I was not a cherub nor a seraph nor a saint, but I played all of those roles at times. My relationship to Michael must have been well known, but it was never mentioned. He seemed to make no secret of it, and he came more and more to use me as a confidant.
Thus I learned about his petty political struggles and how he handled them. Those became easier as Uriel’s loyalty steadied. Later Raphael headed home to the tundra; his successor was more cooperative. I thought the changes that Michael was trying to make were all very trivial, but after nearly a thousand generations, Heaven is grimly resistant to any change at all.
Time slipped by and I did not leave. I might be there yet, had I not fallen off a ladder.
—12—
THREE-RED
WHEN I WAS TOLD THAT THREE-BLUE HAD RETURNED from yet another mission, I was disgusted to realize that it must have been his fifth, while I was still just frittering my life away in Heaven, achieving nothing. I found him in the scriptorium, in bright sunlight and the usual clutter, with Gabriel and half a dozen worried saints.
Quetti was one of the senior angels now. His dimple ha
d become a cleft and scalp showed through the golden hair, but otherwise he was little changed. His grin of welcome was broad enough, but brief. I envied him his tan. Sunshine was one thing I missed badly. In Heaven, the sky is not only often cloudy and dull, but actually dark about half of the time, an unnatural and unwholesome condition that always reminded me of mine tunnels.
“Roo?” Kettle’s voice boomed across the big room as I entered. “Now I know we have a problem—Roo’s here!”
“Always glad to help out,” I agreed. They knew why I always turned up when there was a problem.

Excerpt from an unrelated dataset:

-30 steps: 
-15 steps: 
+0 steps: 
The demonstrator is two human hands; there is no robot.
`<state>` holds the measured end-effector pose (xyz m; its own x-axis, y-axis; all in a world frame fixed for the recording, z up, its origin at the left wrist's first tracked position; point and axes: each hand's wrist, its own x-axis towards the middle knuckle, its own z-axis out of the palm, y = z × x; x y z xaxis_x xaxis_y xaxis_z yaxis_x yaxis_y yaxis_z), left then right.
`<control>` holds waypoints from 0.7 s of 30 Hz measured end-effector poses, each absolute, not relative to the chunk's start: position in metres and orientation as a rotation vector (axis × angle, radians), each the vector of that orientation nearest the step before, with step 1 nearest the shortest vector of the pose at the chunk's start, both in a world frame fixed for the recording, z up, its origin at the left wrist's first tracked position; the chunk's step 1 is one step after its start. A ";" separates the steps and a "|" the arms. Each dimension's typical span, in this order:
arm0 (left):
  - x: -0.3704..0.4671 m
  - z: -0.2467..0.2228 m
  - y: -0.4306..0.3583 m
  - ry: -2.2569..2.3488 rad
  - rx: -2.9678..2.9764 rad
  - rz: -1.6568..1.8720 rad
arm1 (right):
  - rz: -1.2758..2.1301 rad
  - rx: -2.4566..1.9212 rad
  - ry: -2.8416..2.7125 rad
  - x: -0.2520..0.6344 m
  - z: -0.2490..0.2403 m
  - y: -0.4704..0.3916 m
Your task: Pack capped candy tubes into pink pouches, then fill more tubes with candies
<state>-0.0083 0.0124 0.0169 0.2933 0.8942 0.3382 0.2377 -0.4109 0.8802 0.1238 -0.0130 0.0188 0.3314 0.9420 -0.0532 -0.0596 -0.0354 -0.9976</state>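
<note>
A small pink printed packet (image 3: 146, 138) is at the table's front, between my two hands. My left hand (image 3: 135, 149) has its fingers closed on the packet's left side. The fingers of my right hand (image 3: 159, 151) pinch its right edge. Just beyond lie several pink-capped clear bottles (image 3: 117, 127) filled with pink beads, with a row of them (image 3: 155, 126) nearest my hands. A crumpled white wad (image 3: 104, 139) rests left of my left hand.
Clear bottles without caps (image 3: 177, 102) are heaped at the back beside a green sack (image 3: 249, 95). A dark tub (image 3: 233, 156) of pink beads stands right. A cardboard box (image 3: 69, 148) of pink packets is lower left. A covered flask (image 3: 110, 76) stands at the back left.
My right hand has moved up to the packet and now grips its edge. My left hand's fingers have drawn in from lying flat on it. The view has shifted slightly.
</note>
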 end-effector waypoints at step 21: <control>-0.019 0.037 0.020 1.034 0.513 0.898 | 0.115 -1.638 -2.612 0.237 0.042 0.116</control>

Quetti had been dispatched far to the northwest, to where the Alps were emerging from Dawn’s ice sheets. As the sun crosses March in every cycle, meltwater builds up north of the range in a gigantic lake. The tundra drainage freezes off at just about the time the icecap clears the western end of the barrier. The result is the Great Flood, a catastrophe in the wetlands. It had been the height of the lake that Quetti had been sent to inspect.
But angels’ field reports never quite agree with those from previous cycles, because the geography is always changing. The saints’ job was to turn Three-blue’s notes into maps, and maps into predictions.
Kettle was leaning over the big table again, growling. “This is impossible! Blind wetlander! Michael should have sent a seaman!”
“Three-blue’s a match for any seaman,” I said, winking at Quetti.
Kettle just muttered, attending to the task at hand.
Somewhat later—at about the time my stomach’s rumblings became louder than the snortoises—we had reached a consensus. Not only was the lake too high, but the ice was receding too fast. Moreover, the Great Flood had been coming earlier every cycle, and no one had noticed that trend. We made notes all over the current reports to warn the saints in the next cycle—but that didn’t solve the problem. The timing looked very bad.
At length, Quetti left the learned men to their disputations and took me aside. He perched one hip on the edge of a desk, blithely upsetting carefully stacked papers. “I’ll get this one?”